MAHATMA GANDHI wrote a long letter to the Viceroy before he led the Dandi March to impress upon him the unjust nature of the tax on salt used by all. Gandhi made a comparison of the Viceroy’s income with that of a poor peasant in the country. If such a comparison is made now between your income and an agricultural worker in your constituency the gap today will appear wider than the income of the British Viceroy and what Gandhiji used to describe as the daridranarayan in the India of the 1930s.

Yet you were angry when you were politely asked to shift your stay immediately from the seven-star luxury hotel where the room rent for a day was nearly Rs 50,000 and fulminated against the austerity measures of the “sacred cows” of your party. It was done in bad taste, by any standard of public behaviour. When there was strong criticism against your reaction on twitter you accused your critics of lack of sense of humour. The whole episode showed you up in a bad light, and contributed to the shrinkage of your profile. You must remember your immediate predecessor elected from here last time, Panniyan Ravindran, was a quintessential Communist who came from the ranks of ordinary workers.

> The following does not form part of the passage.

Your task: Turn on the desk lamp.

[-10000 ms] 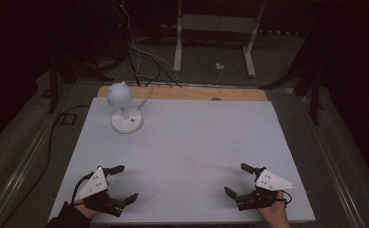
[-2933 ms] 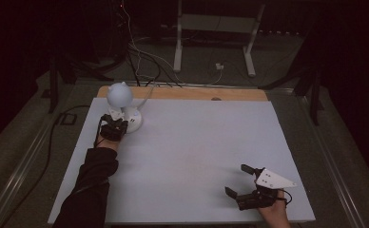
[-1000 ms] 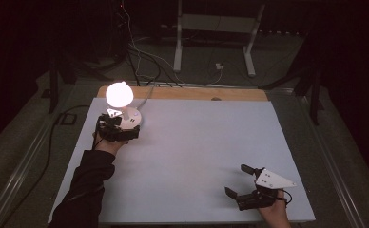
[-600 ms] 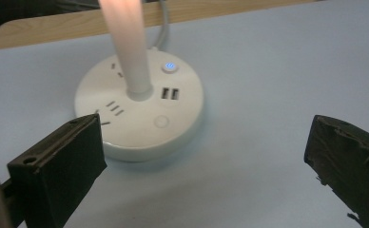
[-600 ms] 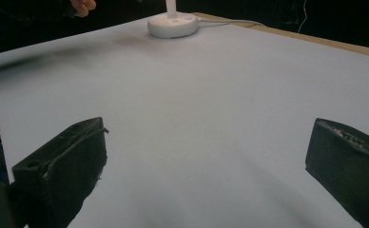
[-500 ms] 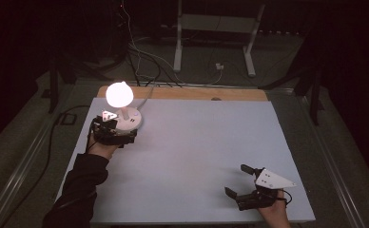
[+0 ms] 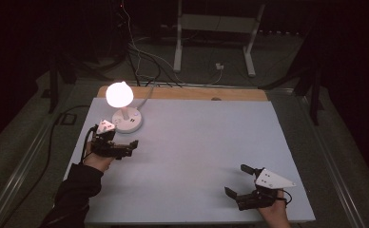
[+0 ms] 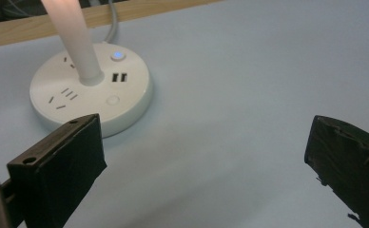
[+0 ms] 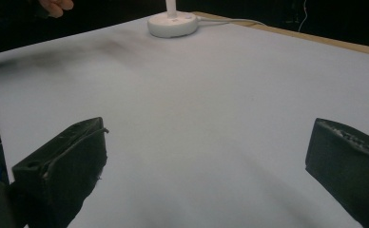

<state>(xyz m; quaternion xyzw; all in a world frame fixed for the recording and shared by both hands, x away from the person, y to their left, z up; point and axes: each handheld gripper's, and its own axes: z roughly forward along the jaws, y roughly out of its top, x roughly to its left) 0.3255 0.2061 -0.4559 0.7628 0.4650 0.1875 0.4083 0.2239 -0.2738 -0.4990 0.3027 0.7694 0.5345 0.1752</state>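
Withdrawing left hand-held gripper [image 7: 125,148] from lit lamp [image 7: 123,110], jaws apart.

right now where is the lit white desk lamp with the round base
In the high view the lit white desk lamp with the round base stands at the table's far left corner, just beyond the open left tool, not touching it.

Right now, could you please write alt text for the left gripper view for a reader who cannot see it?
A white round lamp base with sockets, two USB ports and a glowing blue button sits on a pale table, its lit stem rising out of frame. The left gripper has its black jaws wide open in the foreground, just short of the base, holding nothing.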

Trivandrum Lok Sabha was once earlier represented by V.K. Krishna Menon, who was your family friend. He sacrificed his whole life for the freedom of the country through his dedicated and sustained work in the India League, and after independence became our High Commissioner in the UK, Defence Minister and India’s powerful spokesman in world bodies like the UN. Even when he was the High Commissioner with a fleet of expensive limousines in the garage, according to a pen portrait published in the New Statesman with a caricature of Menon drawn by Vicky, he could be seen travelling in late hours among the hangers-on in London’s public transport system.

This is an example of unostentatious austerity, not the kind of simple life of latter day Gandhian Congressmen who do not deny themselves any good things of life—all, of course, behind the Khadi curtain. You were right in a way when you referred to them as holy cows but your own action was unacceptable by any means for an elected representative of the people whose vast majority of workers, according to a recent report of the Arjun Sen Gupta Commission, live on less than Rs 20 a day. Therefore it is immoral for any one in this country, let alone a people’s represen-tative, to live in a luxury hotel the daily room rent of which is Rs 50,000 under the plea that an official residence had not been allotted for you.

The latest Development Report of the UN of which you were a part till recently reveals the bogus propaganda of the government that India is forging ahead under their developmental policies. The rapid growth of Naxals and their activities with the moral and intellectual support of a large section of people in this country is a sure index of the actual situation after more than six decades of independence. The new generation of political leaders should take bold imitatives to put India back in the right track of socio-economic and foreign policies we were following till the eighties of the last century.

Wishing you a meaningful political career,

Yours sincerely,
`
N.A. Karim

N.A. Karim is a former Professor of English

and an erstwhile Pro Vice-Chancellor, University of Kerala, Thiruvananthapuram.